__What you will do__. Every line that includes the word "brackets" needs to be copied from the listing.

==== Source records

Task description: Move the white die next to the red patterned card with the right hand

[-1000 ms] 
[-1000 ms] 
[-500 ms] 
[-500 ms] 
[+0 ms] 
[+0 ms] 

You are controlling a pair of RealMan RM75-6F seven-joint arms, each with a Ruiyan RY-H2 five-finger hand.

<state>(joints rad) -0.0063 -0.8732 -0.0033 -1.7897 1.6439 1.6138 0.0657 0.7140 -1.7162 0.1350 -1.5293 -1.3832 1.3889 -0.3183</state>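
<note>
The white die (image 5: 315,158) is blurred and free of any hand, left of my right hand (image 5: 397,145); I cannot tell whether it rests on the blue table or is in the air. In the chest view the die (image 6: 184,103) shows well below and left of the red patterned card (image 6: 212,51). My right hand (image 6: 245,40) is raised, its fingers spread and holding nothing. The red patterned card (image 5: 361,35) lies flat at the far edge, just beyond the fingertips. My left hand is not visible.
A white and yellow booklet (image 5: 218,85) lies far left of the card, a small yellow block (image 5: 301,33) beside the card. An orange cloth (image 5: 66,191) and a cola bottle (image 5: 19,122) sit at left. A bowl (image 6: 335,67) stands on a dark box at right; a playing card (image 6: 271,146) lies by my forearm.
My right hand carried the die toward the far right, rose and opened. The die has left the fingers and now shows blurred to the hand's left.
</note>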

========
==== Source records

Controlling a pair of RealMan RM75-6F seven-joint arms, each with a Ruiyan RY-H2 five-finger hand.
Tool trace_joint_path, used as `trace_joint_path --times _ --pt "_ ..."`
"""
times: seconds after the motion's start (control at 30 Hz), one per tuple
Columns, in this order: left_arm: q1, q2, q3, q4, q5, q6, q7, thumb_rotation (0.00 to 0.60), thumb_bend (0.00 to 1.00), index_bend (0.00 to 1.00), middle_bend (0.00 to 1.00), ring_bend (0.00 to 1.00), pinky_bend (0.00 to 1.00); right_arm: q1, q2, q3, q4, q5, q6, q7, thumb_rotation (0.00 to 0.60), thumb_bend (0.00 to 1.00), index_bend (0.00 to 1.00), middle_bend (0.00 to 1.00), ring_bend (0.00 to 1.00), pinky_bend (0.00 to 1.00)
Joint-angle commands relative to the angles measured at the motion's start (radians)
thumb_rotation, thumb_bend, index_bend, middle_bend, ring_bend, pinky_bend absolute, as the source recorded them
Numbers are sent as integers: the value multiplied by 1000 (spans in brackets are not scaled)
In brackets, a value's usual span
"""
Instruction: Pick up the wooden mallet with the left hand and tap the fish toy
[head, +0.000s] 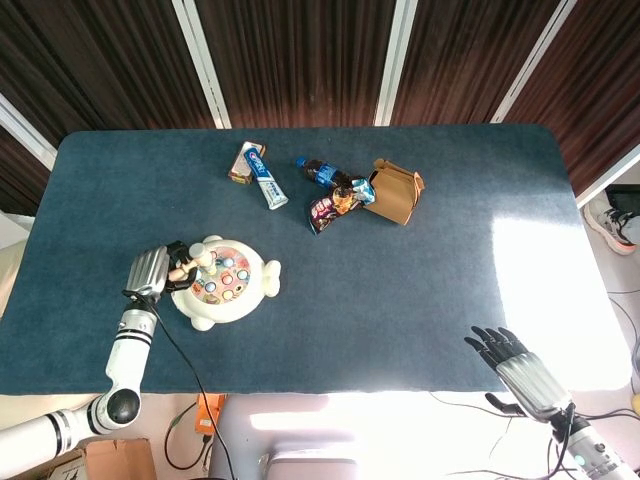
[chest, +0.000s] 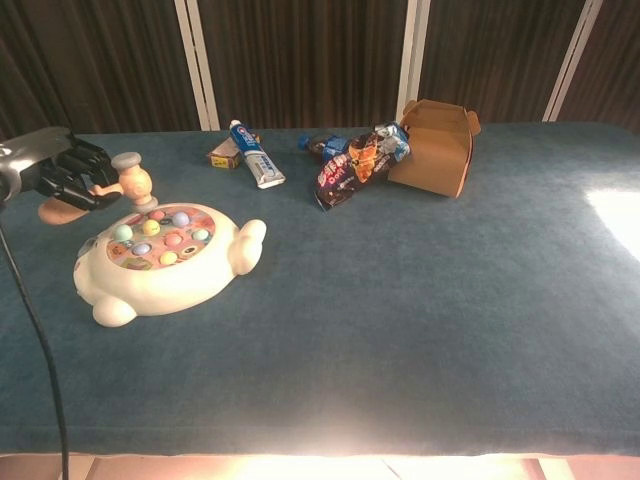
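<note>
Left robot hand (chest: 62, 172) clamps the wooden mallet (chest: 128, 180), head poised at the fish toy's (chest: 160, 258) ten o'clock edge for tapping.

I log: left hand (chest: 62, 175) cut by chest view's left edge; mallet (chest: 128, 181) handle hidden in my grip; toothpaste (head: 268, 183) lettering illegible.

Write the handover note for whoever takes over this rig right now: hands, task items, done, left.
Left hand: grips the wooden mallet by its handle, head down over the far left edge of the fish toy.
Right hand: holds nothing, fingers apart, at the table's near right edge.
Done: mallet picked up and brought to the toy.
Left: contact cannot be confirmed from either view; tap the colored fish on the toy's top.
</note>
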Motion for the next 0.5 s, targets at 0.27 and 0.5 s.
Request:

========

__Written response__.
Numbers are sent as integers: the value multiplied by 1000 (spans in brackets are not scaled)
In brackets, a value's usual span

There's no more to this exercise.